Enric Pallàs-Sanz, Leonel Romero, Carter Ohlmann
Centro de Investigación y Educación Superior de Ensenada (CICESE)
(Abstract received 03/14/2019 for session A)
ABSTRACT

The variability of the circulation over the inner-shelf off the South Padre Island is investigated with a combination of Eulerian (CTD casts) and Lagrangian (drifters) observations obtained during November 2016 and 2017 within 12km from the coast. In absence of atmospheric or larger scale forcing, typical stratification in the inner-shelf is cold and fresh upper layer due to inflow from Laguna Madre and warm and salty bottom layer (far field oceanic water). On November 8 2016 the passage of a cold front or Norte cooled down the atmospheric temperature by ~5ºC resulting in ebb tide outflow through the Port Isabel inlet of fresh but very cold water into the inner shelf. The fresh plume was ~2ºC cooler than the well-mixed nearshore waters found the day before.
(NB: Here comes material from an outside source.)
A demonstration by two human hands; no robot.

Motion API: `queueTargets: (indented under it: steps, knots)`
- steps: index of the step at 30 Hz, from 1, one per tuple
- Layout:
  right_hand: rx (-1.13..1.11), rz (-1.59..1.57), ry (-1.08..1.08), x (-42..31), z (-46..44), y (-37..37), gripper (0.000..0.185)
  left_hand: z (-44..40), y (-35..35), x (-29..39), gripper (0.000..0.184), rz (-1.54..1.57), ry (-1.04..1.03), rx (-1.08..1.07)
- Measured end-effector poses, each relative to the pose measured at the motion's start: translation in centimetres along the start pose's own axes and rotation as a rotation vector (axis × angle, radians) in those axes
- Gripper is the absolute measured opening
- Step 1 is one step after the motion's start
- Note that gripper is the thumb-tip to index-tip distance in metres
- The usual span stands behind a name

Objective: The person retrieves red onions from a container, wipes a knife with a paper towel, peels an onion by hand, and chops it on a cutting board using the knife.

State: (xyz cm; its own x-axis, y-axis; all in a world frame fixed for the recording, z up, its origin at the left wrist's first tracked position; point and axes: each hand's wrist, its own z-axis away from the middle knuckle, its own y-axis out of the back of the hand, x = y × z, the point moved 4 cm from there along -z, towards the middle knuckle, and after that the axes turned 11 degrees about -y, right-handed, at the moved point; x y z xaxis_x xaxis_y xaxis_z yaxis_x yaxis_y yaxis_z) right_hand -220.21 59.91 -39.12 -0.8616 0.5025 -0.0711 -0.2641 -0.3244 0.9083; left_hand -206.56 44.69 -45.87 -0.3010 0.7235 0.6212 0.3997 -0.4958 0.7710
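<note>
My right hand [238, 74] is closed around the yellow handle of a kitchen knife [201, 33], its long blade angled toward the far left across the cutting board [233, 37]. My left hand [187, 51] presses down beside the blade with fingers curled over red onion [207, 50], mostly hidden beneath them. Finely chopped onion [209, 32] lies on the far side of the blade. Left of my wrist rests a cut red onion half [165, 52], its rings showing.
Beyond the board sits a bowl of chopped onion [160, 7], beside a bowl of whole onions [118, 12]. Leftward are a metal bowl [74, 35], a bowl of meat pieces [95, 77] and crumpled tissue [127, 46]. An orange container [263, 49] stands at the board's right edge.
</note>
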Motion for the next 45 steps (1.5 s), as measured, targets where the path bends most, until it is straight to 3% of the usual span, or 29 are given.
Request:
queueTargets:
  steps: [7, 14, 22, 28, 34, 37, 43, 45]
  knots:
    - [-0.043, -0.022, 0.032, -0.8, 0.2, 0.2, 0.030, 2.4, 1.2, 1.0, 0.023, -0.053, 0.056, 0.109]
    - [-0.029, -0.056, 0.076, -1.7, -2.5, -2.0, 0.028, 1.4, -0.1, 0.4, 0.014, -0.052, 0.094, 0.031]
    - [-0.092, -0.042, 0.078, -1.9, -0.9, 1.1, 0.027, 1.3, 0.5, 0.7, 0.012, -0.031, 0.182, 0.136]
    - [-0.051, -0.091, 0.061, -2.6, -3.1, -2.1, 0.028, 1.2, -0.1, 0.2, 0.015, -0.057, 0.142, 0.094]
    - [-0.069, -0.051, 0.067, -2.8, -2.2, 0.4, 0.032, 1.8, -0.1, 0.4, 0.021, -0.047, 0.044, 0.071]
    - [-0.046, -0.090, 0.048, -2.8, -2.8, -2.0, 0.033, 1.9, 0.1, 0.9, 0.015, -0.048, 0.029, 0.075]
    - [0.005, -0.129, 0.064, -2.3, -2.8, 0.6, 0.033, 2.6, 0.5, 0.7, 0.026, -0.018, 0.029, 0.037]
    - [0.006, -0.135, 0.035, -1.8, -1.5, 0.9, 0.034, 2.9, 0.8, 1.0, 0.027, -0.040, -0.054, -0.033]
As a result, a retrograde front with isopycnals sloping downward towards the coast developed with a jet centered at roughly 8 km offshore on November 12. Light (dense) waters were found nearshore (offshore) driving a geostrophic southward flow in balance with the bottom intensified cross-shelf density gradients. Westward Ekman transport during downwelling regime drove onshore displacement of the outcropping retrograde front. During autumn-2017 experiment the opposite scenario occurred. The prevailing winds were northward (Suradas) favoring upwelling with offshore displacement of the frontal interface. Upwelled water was warm but saltier than that offshore leading to heavy (light) water nearshore (offshore) which triggers a surface intensified geostrophic current northward. The current jet was again centered at 8 km from the shore. We conclude that the inner-shelf off the South Padre Island is controlled by two main modes of along-shelf circulation driven by cross-shelf density gradients in qualitative agreement with the modeled inner-shelf circulation discussed in Austin and Lentz (2002; J. Phys. Oceanogr., 32). Two exceptions to these modes associated with plume-induced submesoscale instabilities are also shown.